Urban light pollution is a danger to marine ecosystems, new research has found.
Urban light pollution in cities around the world has been deemed a danger to essential marine ecosystems, new research has found.
Marine ecosystems are being subjected to more artificial light as a result of urban development along the coast. The organisms that live in the coastal waters of some of the largest coastal cities in the world may experience physiological and behavioural effects as a result of this exposure, which is particularly severe in and around these areas.
The Plymouth Marine Laboratory published an atlas of artificial light at night under the sea which showed that 1.9 million square kilometers of the world’s coastal seas are affected by light pollution at a depth of one meter. This equates to 3.1% of all exclusive economic zones worldwide (the areas of the ocean owned by coastal nations).
These studies have shown that light pollution is pervasive and growing. But the distinction between the cycles and intensity of natural and artificial light has not yet received enough attention. It would be possible to quantify this and gain a better understanding of how extensive urbanised coastlines affect the ecology of marine ecosystems.
The amount of natural and artificial light that reaches the marine ecosystems of seven coastal cities with populations greater than 10 million has been measured by specialists from the Universities of Plymouth and Strathclyde.
These cities include Tokyo, Shanghai, Mumbai, New York, Buenos Aires, Lagos, and Los Angeles.
The study found that for these cities, nighttime artificial light doses on the sea’s surface can be up to six times greater than those from moonlight. Only three days after the brightest full moons did moonlight intensity surpass that of artificial lighting.
Is marine life in danger?
Seasonal cycles govern the patterns of nighttime natural light. Therefore, historically, exposure to nighttime light has been influenced by the moon and its cycle of waxing, waning, and ascent in the sky, according to Tim Smyth, head of science: marine biogeochemistry and observations at Plymouth Marine Laboratory in the United Kingdom.
The position and brightness of artificial light sources, in contrast, are constant throughout the year and the night, regardless of the season.
According to scientific studies, light pollution can hide the moon’s natural cycle and have an impact on coastal organisms. This happens on a range of scales, including the hyperlocal (below street lights), the regional, and even the global.
Coral reefs and other marine organisms depend on the cycles of natural light to control their physiological and biological processes. On cues from the lunar cycle, a number of coral species simultaneously release their gametes, which are reproductive cells.
Symbiosis, a crucial coral maintenance process, may also be sensitive to artificial lighting. The close bond between the two organisms that make up coral is known as symbiosis.
Additionally, the red, green, and blue colour components of artificial nighttime light that illuminates habitats on the seafloor have the potential to interfere with visually guided ecological processes, the expert added. Predators that typically hunt during the day, like the herring gull, may be able to spot prey that is typically hidden at night, like marine snails.

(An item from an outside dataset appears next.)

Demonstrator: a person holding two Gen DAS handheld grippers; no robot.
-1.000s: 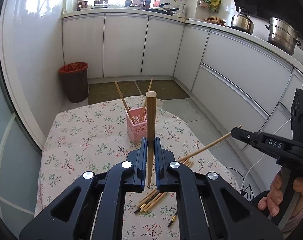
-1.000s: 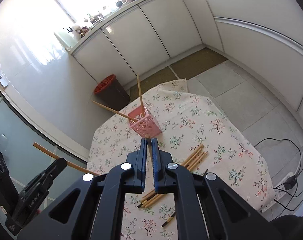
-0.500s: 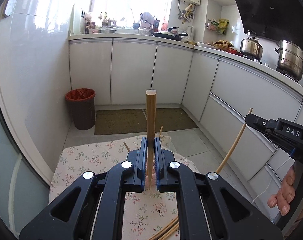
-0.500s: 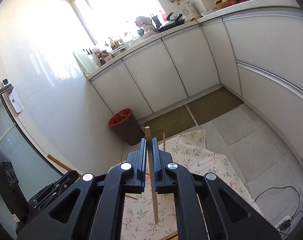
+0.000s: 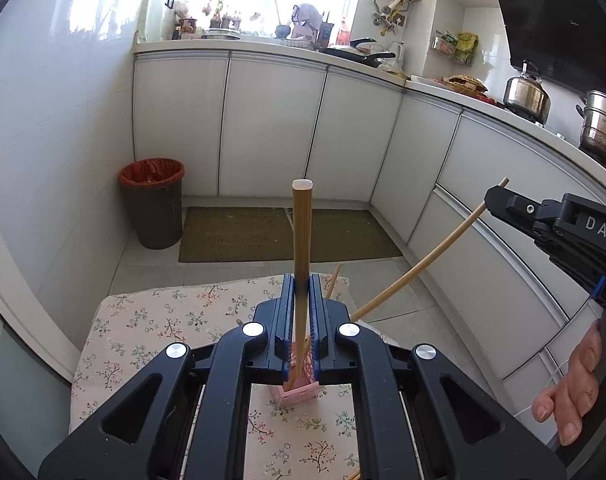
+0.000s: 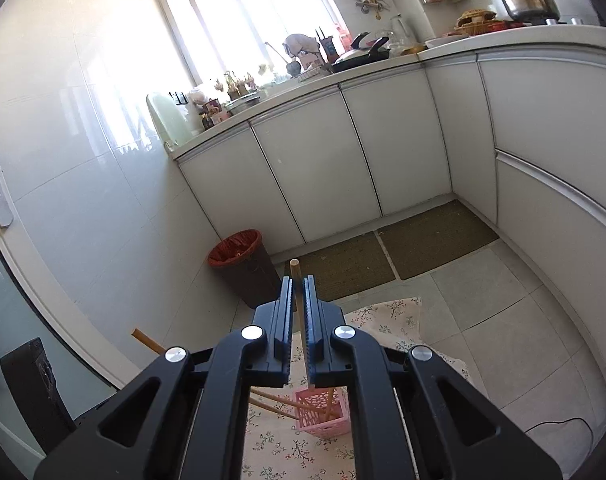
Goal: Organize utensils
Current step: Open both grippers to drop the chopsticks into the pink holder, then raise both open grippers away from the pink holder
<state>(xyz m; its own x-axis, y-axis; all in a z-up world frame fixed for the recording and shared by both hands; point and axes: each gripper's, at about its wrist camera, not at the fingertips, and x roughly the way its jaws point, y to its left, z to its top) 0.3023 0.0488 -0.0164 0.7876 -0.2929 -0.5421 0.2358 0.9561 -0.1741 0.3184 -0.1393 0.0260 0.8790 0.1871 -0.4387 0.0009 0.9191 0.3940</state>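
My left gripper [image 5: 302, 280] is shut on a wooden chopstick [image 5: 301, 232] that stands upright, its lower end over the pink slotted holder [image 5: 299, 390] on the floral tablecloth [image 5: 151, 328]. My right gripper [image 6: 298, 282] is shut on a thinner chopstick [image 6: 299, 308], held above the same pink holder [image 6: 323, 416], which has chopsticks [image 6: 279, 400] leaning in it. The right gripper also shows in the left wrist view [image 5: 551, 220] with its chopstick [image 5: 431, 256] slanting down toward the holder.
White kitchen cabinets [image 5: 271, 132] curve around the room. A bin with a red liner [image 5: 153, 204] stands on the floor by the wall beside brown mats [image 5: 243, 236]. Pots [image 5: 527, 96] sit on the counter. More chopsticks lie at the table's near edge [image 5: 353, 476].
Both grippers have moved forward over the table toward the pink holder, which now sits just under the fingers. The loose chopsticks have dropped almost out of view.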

Many marine animals’ bodily functions can be changed by lighting coastal areas. Fish that are exposed to artificial light may have less success reproducing. Additionally, studies have shown that it can make turtle hatchlings disoriented and hinder their ability to swim to safety in the ocean.

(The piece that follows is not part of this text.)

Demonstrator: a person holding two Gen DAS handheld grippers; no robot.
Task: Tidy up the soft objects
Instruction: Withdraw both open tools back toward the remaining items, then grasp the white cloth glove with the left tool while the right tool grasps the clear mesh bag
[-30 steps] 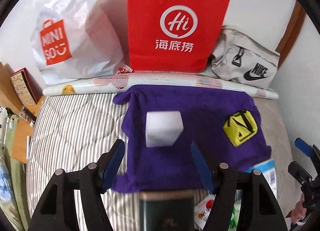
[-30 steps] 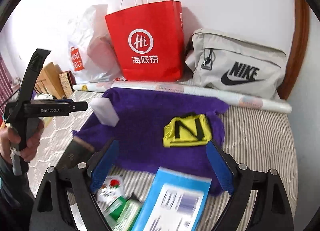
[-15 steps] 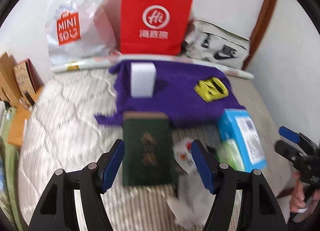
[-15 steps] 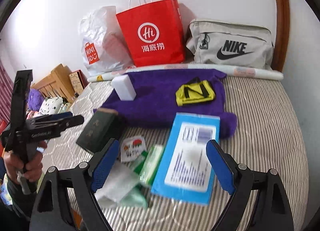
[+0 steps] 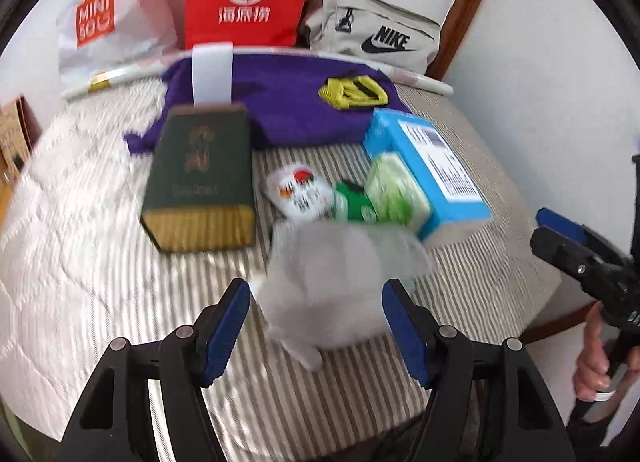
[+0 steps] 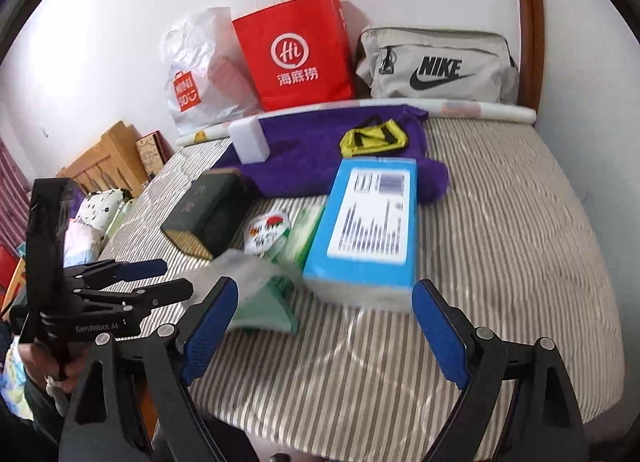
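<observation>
On the striped bed lies a purple cloth (image 5: 288,109) (image 6: 312,153) carrying a white sponge block (image 5: 212,73) (image 6: 250,141) and a folded yellow-black item (image 5: 352,91) (image 6: 374,137). Nearer sit a dark green box (image 5: 200,177), a red-white sachet (image 5: 300,189), green packets (image 5: 392,189) and a blue box (image 5: 428,169) (image 6: 372,221). A crumpled translucent bag (image 5: 332,274) (image 6: 248,274) lies just beyond my left gripper (image 5: 315,302), which is open and not touching it. My right gripper (image 6: 324,298) hovers open over bare mattress in front of the blue box.
Against the back wall stand a red paper bag (image 6: 296,57), a white plastic shopping bag (image 6: 200,73) and a grey sports bag (image 6: 436,65), with a rolled tube (image 6: 480,111) in front. Wooden furniture (image 6: 104,161) is beside the bed at left. The bed's near edge is just below both grippers.
Both grippers have drawn back from the purple cloth toward the bed's near edge and sunk a little, bringing the boxes, packets and translucent bag into view. Jaw widths are unchanged.
</observation>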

Some species are incredibly sensitive to even very low light levels. Artificial light has the potential to interfere with the daily migration of zooplankton, an essential component of the marine food chain. Zooplankton has been found to move away from a ship’s working light at depths of at least 200 metres, according to research conducted in the Arctic.
Due to the low light intensities present, measuring light pollution in nature is difficult. At greater depths, this is particularly accurate.

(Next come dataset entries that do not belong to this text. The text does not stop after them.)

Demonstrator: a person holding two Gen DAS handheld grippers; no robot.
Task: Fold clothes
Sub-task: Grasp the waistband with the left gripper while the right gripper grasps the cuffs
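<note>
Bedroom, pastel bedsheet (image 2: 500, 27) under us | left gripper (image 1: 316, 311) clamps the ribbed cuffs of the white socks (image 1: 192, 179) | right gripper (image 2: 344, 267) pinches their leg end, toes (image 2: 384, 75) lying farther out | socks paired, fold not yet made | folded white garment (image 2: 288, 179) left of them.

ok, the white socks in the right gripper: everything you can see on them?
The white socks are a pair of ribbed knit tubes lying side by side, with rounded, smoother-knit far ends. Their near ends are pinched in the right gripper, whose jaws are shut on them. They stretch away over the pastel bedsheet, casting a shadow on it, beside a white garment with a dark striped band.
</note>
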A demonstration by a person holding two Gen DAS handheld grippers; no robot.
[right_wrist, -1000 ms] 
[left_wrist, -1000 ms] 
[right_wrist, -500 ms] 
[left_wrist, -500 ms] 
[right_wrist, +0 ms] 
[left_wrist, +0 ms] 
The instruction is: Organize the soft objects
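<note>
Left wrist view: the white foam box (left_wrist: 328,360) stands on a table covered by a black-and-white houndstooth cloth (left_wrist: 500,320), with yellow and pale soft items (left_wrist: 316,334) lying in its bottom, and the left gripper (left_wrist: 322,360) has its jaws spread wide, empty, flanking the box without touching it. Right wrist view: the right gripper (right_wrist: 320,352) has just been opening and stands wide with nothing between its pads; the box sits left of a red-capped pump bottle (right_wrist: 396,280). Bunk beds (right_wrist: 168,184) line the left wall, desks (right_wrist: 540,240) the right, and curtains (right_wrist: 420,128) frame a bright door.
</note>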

However, overcoming these obstacles is necessary to enable a better understanding of the effects of light pollution on the environment. Future studies into how light pollution affects marine ecosystems will be guided by The Plymouth Marine Laboratory’s research.
In addition, such studies will give urban planners the knowledge they need to strike a balance between coastal urban development and the preservation of marine ecosystems, Smyth concluded.